Every line with the string "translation" in it belongs in your answer, so copy them all from the data.
***** Task material
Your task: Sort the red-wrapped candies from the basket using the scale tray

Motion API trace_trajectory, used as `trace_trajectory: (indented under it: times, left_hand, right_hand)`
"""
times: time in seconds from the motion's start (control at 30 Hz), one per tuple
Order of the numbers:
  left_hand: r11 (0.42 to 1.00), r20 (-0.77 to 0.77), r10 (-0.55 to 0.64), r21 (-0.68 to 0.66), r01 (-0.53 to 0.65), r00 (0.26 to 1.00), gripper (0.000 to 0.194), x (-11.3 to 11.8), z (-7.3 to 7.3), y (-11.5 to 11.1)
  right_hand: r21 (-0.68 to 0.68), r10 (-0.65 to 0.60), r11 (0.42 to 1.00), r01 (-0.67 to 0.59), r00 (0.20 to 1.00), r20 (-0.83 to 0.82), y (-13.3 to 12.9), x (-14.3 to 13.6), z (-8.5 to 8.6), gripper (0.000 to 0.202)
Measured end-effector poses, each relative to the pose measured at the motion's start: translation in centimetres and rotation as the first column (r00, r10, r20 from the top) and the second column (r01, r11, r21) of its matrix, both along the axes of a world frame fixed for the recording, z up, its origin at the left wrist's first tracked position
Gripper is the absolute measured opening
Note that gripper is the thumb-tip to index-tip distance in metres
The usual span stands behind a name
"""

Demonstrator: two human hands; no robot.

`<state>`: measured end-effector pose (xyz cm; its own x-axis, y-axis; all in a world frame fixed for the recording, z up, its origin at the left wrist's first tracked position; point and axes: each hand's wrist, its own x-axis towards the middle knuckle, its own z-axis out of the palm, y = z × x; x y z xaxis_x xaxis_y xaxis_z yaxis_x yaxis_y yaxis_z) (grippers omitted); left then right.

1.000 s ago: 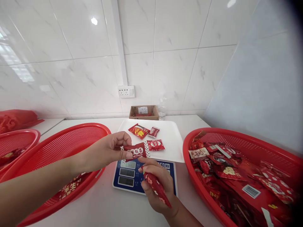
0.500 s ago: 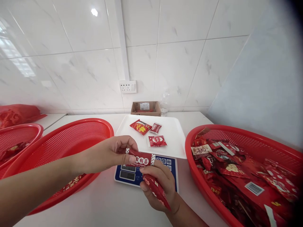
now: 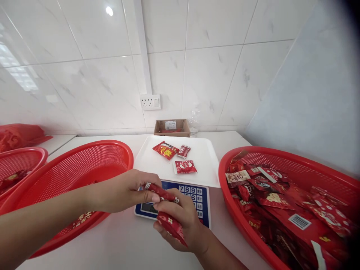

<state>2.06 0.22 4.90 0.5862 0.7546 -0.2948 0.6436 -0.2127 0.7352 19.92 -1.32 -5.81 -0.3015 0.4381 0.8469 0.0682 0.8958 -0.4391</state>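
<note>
My left hand (image 3: 135,191) pinches one end of a small red wrapped candy (image 3: 164,193) with white dotted ends. The candy's other end meets the fingers of my right hand (image 3: 184,221). Curled in that right hand is a red flowered candy packet (image 3: 171,225), tilted down to the right and partly covered by fingers. Both hands are over a blue-faced digital scale (image 3: 200,197), hiding part of its display and keys. On the scale's white tray (image 3: 206,170) lie a red and yellow packet (image 3: 165,150), a small candy (image 3: 183,151) and a red and white packet (image 3: 185,166).
A red basket (image 3: 225,176) heaped with red packets stands at right. Two more red baskets are at left, the nearer one (image 3: 128,150) holding some packets low down. A cardboard box (image 3: 172,129) sits by the tiled wall, and a red bag (image 3: 21,135) lies far left.
The candy between my hands has tipped, and its printed face is now turned away and more covered. My right hand has shifted slightly left with the flowered packet. The camera view has moved a little.
</note>
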Motion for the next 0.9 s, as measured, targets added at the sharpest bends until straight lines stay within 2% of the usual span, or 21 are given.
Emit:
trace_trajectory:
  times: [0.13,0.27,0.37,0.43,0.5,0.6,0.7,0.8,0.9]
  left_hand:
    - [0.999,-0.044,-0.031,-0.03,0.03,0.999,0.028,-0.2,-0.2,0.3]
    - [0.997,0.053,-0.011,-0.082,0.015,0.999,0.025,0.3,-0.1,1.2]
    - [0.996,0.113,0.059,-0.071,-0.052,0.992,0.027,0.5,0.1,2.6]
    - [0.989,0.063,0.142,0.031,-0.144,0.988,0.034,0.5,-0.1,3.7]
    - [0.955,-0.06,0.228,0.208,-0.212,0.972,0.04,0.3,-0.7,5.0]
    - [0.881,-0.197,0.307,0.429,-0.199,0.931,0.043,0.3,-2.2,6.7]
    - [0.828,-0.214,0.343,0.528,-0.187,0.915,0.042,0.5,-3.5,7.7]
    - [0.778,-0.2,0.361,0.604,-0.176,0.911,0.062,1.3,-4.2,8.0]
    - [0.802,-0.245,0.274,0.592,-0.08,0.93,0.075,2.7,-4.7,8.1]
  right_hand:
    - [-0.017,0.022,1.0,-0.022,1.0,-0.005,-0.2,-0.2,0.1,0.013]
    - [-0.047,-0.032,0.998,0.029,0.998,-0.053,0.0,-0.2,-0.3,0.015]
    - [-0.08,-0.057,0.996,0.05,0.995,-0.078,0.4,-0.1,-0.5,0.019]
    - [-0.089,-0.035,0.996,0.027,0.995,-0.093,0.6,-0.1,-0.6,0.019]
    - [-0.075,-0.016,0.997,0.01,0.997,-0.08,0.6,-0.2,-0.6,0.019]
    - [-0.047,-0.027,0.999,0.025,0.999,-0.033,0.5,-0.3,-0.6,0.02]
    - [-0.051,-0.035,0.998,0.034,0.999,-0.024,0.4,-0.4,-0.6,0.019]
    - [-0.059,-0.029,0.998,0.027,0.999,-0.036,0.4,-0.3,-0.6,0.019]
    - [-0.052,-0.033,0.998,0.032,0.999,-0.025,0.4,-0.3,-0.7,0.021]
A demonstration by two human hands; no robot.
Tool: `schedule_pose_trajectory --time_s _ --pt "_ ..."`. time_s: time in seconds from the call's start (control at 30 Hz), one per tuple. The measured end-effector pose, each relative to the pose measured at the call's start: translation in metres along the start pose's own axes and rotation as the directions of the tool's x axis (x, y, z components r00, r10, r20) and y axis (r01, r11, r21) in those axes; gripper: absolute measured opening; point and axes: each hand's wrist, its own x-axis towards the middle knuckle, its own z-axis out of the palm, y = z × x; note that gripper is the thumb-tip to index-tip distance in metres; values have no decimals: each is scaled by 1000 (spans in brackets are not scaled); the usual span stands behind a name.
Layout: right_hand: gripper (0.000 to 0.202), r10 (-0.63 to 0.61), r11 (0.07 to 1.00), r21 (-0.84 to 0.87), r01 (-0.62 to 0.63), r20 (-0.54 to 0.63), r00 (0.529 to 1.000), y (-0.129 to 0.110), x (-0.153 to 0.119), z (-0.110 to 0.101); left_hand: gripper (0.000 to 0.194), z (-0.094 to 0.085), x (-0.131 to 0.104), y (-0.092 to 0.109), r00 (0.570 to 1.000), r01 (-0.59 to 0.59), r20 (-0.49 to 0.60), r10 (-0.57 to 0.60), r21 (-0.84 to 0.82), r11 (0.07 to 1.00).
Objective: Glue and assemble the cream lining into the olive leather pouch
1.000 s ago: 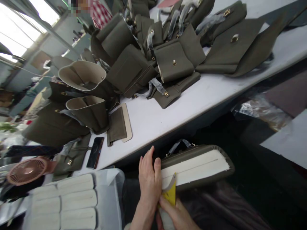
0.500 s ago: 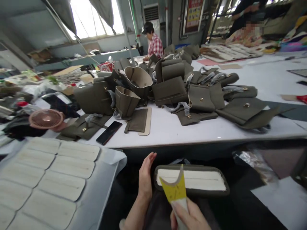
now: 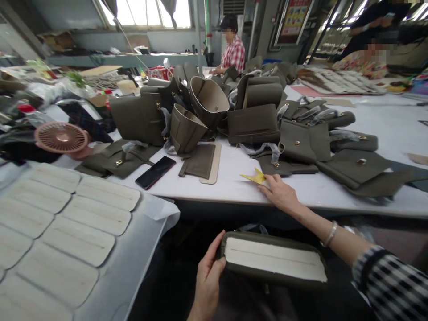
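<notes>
My left hand grips the left end of a dark olive leather bag, thumb and fingers closed around its edge. The bag rests at my lap, its bottom turned up, with a white panel set inside the dark rim. A thin line runs lengthwise along that panel. My right hand reaches out to the front of the table, closed on a yellow scraper with a concave, two-pointed end. The scraper is low over the white tabletop; whether it touches cannot be made out. Its handle is hidden in my fingers.
Several olive bags crowd the white table. A phone, a flat olive piece and a pink fan lie left. Pale panels cover a sheet at lower left. A person sits across the table.
My right hand has moved forward and up from above the bag to the table with the scraper. My left hand, open beside the bag before, now grips its left end.
</notes>
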Motion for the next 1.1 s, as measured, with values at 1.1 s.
schedule_pose_trajectory --time_s 1.1 --pt "53 720 -14 965 -262 191 667 10 -206 4 45 7 9 -6 989 -145 -5 146 125 982"
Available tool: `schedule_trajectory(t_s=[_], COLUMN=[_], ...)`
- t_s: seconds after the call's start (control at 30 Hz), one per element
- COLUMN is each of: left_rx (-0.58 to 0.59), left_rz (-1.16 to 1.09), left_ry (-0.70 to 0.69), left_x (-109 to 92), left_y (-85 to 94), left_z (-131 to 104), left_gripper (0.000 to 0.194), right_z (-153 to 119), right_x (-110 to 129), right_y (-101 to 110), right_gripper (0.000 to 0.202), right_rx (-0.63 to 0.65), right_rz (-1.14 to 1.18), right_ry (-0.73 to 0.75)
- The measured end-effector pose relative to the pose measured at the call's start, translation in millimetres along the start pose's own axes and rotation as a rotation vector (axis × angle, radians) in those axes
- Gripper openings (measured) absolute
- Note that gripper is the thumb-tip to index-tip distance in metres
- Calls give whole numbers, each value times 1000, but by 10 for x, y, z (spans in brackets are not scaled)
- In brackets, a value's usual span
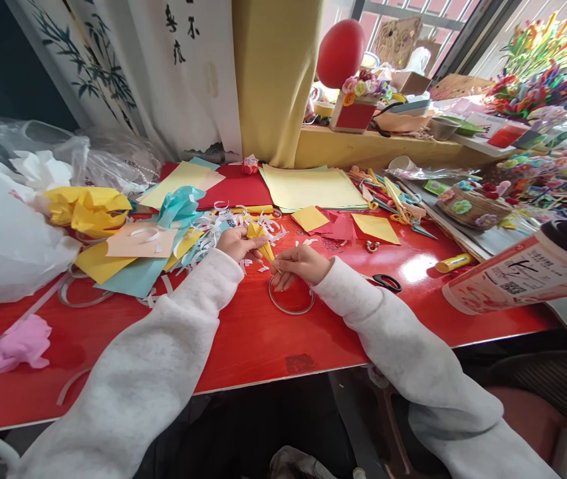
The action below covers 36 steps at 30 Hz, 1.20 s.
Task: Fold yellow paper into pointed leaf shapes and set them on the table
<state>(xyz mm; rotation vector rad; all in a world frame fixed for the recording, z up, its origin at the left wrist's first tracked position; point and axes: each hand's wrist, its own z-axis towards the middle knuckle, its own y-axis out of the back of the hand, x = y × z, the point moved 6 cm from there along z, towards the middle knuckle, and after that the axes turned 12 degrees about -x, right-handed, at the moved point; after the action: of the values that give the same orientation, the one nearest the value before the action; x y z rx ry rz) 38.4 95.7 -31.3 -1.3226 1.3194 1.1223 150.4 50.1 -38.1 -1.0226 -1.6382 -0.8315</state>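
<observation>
Between my two hands is a yellow folded paper flower [262, 243], narrow at its lower end and fuller at the top. My left hand [236, 245] is closed around its upper part. At the narrow tip, the fingers of my right hand [304, 264] pinch the paper. Just below my right hand a thin ring [290, 311] lies on the red table [263, 346], partly hidden by the fingers. White paper strips [221, 223] are scattered beside my left hand. Black-handled scissors [387, 283] rest to the right of my right hand, their blades mostly hidden by the sleeve.
Yellow paper squares [375, 228] and red paper pieces [339, 226] lie behind my hands. A large paper cup [522, 273] stands tilted in view at right, near a yellow glue stick [453, 263]. Crumpled pink paper [18, 344] and a white plastic bag [11, 233] are at left.
</observation>
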Motion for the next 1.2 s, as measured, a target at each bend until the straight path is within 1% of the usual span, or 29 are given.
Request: schedule_trajectory(t_s=[0.23, 0.4, 0.6, 0.67, 0.77, 0.9, 1.0, 1.1, 1.2], left_rx=[57, 88, 44, 42, 57, 68, 74, 81, 82], left_rz=[25, 24, 13, 10, 18, 29, 32, 34, 38], left_ry=[8, 27, 41, 47, 50, 52, 44, 21, -2], left_x=[-42, -63, -56, -41, -27, -17, -14, -24, -38], left_y=[-61, -71, -16, -5, -2, 0, -4, -5, 11], left_z=[-73, -101, -72, -61, -50, -36, -26, -20, -12], left_gripper=[29, 28, 27, 28, 31, 31, 31, 31, 31], right_z=[-9, -15, -5, 10, 23, 18, 9, -1, -2], right_x=[-8, -20, -23, -39, -68, -78, -81, -82, -72], right_y=[-18, -8, 16, 4, -36, -63, -53, -34, -29], right_gripper=[26, 20, 19, 22, 27, 29, 27, 20, 12], right_rx=[36, 22, -25, -9, 51, 93, 75, 36, 15], right_rz=[33, 28, 25, 42, 83, 128, 105, 76, 116], right_ry=[-52, -82, -79, -74, -77, -76, -96, -124, -129])
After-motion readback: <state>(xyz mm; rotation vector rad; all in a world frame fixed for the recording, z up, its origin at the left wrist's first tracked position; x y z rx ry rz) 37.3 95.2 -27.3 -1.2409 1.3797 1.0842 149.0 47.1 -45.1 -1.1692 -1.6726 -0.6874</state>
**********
## [Answer box]
Measured end-effector poses, each relative to the pose measured at the motion's start: translation in centimetres and rotation as the first column (r00, r10, r20 from the top) and the second column (r01, r11, r21) of its matrix, both along the axes of a world frame fixed for the recording, z up, its origin at the left wrist's first tracked position
Tool: `schedule_pose_trajectory --time_s _ --pt "_ ..."`. time_s: time in seconds from the call's start (control at 30 Hz), one per tuple. The measured end-effector pose, each relative to the pose measured at the call's start: translation in metres along the start pose's own axes and rotation as the directions of the tool's x axis (x, y, z components r00, r10, r20) and y axis (r01, r11, r21) in those axes; gripper: absolute measured opening; point and axes: each hand's wrist, its own x-axis towards the middle knuckle, its own z-axis out of the palm, y = z × x; note that gripper is the thumb-tip to index-tip distance in metres; values have no decimals: each is scaled by 1000 (spans in brackets are not scaled); the usual span stands behind a name.
- The measured end-effector pose relative to the pose measured at the call's start, translation in millimetres along the start pose's own axes and rotation as a rotation vector (axis × angle, radians) in those axes

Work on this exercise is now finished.